Every day in the United States, 120 people die as a result of drug overdose.

Deaths from drug overdose have been rising steadily over the last two decades and are now the leading cause of injury death in the United States [1]. In particular, deaths from overdose involving heroin have almost quadrupled from 2000 to 2013, with the majority of the increase occurring after 2010. A recent study using data from 28 states reported that the death rate for heroin overdose doubled from 2010 through 2013, whilst deaths from prescription painkiller overdose in the US was recently described as an epidemic by the CDC.

But there is a drug that can help stem this tide.

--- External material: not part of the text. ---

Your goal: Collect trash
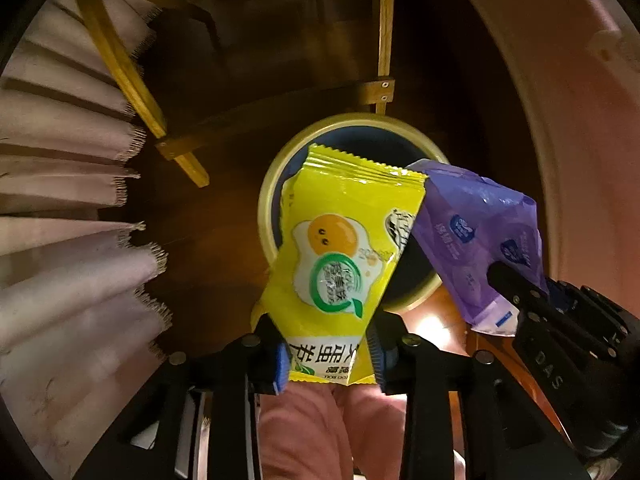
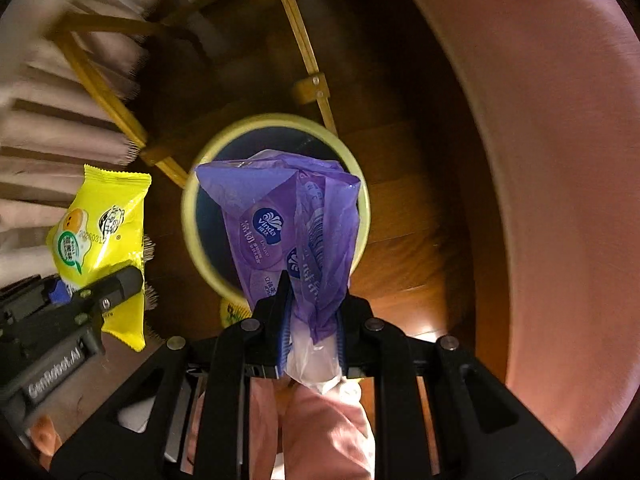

Naloxone is a non-addictive opioid antagonist and is the only proven method that works to reverse the effects of an opioid overdose. In the United States, naloxone is classified as a prescription drug. Whilst it is legal to prescribe naloxone in every state, dispensing the drug by licensed prescribers at point of service is governed by rules that vary by jurisdiction, and is heavily influenced by stigma, prejudice, ignorance and a general lack of understanding and education around substance use and the behaviors associated with it. This is often the same stigma, prejudice and ignorance which bolster a lack of support for syringe exchange programmes, despite their proven record of reducing rates of HIV and Hep C amongst injection drug using populations.

HIPS provides low barrier harm reduction focused health resources and wraparound case management services to sex workers, injection drug users and their communities in Washington, D.C. The Mobile Services Department at HIPS runs one of only three syringe exchange (DC NEX) programmes in the District of Columbia – an area with one of the highest HIV rates in the US, with an estimated 3.2% of the population living with HIV. The prevalence of injection drug use in the District and in the neighboring states of Maryland and Virginia is also high, whilst viral hepatitis C is considered ‘a major public health problem’ in the District. In the last eight months at HIPS, we have distributed over 700,000 condoms, handed out approximately 165,000 new syringes, and registered over 580 new people for the Washington D.C. syringe exchange programme.

In addition to our four-person Mobile Services team, we are supported in this work by a base of 80+ volunteers and four ‘secondary exchangers’. Secondary Exchangers are members of the local DC community who receive a small stipend in return for exchanging large quantities of used syringes and registering new participants for DC NEX on a monthly basis. Secondary Exchangers are often well-connected to the communities in which we work and are viewed as peers by many of those they serve. As such, they have a unique relationship with the individuals we work with. By removing the service provider/client barrier, they are invaluable in reaching individuals who either cannot access HIPS services, or who we cannot reach due to issues of trust, accessibility, fear of discrimination, or simply a scarcity of resources. Through their work we are able to expand our reach to those who frequent neighborhood shooting galleries in private houses, underground clubs and local parks with high-density injection drug use where professional ‘hitters’ inject others for money.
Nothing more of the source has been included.